• [TO DO]:
From the line with "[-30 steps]" down to the final line of the material, please transcribe everything exactly, but leave the pictures out.

• [GIVEN DATA]:

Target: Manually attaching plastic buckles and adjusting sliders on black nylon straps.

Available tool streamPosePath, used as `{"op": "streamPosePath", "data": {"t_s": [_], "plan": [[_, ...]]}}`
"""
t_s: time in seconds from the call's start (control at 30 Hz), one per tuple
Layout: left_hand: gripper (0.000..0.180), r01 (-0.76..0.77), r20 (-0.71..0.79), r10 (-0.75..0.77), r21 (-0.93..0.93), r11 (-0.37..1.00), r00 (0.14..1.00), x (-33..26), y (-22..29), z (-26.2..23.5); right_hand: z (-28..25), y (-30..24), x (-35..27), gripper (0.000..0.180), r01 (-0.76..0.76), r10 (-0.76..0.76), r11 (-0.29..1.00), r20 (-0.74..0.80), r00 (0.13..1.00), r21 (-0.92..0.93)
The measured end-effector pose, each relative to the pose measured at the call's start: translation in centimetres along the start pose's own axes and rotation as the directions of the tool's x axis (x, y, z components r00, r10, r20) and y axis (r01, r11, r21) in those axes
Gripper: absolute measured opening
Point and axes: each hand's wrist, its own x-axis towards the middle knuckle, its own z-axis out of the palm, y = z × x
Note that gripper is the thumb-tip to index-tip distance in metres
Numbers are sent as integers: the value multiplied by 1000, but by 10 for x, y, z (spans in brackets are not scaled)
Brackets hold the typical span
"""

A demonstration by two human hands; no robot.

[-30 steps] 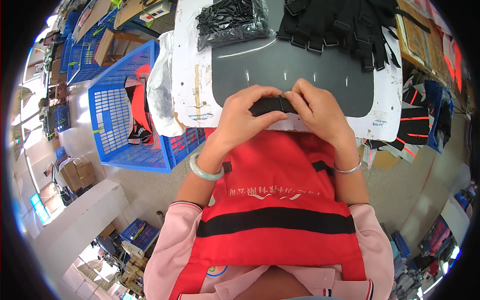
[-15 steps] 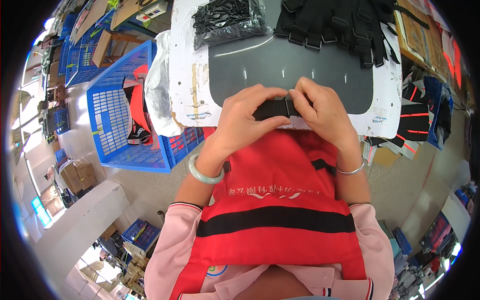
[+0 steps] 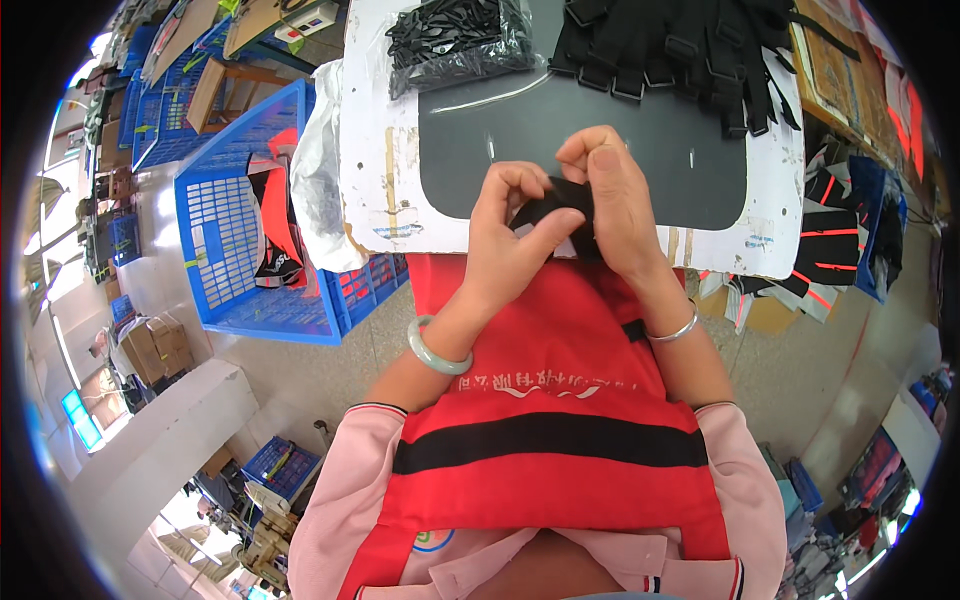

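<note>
A folded black webbing strap (image 3: 582, 225) is held between my two hands over the near edge of the board. My left hand (image 3: 495, 240) is closed on its left part, the thumb lying along it and the fingers curled behind. My right hand (image 3: 625, 215) grips the right side of the strap, with thumb and fingertips raised above it. My fingers hide part of the strap, and I cannot make out a buckle on it. Beyond my hands, a pile of black straps with buckles (image 3: 690, 65) lies at the far right of the dark grey mat (image 3: 460, 165).
The mat lies on a worn white board (image 3: 370, 190). At its far left rests a clear bag of small black plastic parts (image 3: 455, 45). A blue crate (image 3: 225, 255) with red and black pieces stands to the left. Black fabric pieces with orange stripes (image 3: 830, 245) lie at the right.
My hands have drawn closer together, and the strap has gone from stretched level to folded. My right hand has turned, its thumb and fingers now higher. The buckle seen before is now hidden.
</note>
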Motion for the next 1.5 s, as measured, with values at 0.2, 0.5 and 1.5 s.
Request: {"op": "streamPosePath", "data": {"t_s": [0.2, 0.5, 1.5], "plan": [[24, -154, -92, 183, 255, 955, 979, 1, 10, -7, 20, -18, 7, 27, 101, -77, 981, 146, 986, -165], [34, -483, -466, 310, -315, 817, 828, -5, 141, -136, 2, -22, 12, 28, 283, -136, 852, 335, 932, -442], [22, -368, 116, 439, 751, 548, 891, 151, -9, 32, -54, 36, 20, 11, 54, -206, 832, -218, 954, -552]]}}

• [SOLUTION BELOW]:
[-30 steps] 
[-15 steps] 
[+0 steps] 

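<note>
A folded black webbing strap (image 3: 582, 225) is held between my two hands over the near edge of the board. My left hand (image 3: 495, 240) is closed on its left part, the thumb lying along it and the fingers curled behind. My right hand (image 3: 625, 215) grips the right side of the strap, with thumb and fingertips raised above it. My fingers hide part of the strap, and I cannot make out a buckle on it. Beyond my hands, a pile of black straps with buckles (image 3: 690, 65) lies at the far right of the dark grey mat (image 3: 460, 165).
The mat lies on a worn white board (image 3: 370, 190). At its far left rests a clear bag of small black plastic parts (image 3: 455, 45). A blue crate (image 3: 225, 255) with red and black pieces stands to the left. Black fabric pieces with orange stripes (image 3: 830, 245) lie at the right.
My hands have drawn closer together, and the strap has gone from stretched level to folded. My right hand has turned, its thumb and fingers now higher. The buckle seen before is now hidden.
</note>
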Motion for the next 1.5 s, as measured, with values at 0.2, 0.5 and 1.5 s.
Request: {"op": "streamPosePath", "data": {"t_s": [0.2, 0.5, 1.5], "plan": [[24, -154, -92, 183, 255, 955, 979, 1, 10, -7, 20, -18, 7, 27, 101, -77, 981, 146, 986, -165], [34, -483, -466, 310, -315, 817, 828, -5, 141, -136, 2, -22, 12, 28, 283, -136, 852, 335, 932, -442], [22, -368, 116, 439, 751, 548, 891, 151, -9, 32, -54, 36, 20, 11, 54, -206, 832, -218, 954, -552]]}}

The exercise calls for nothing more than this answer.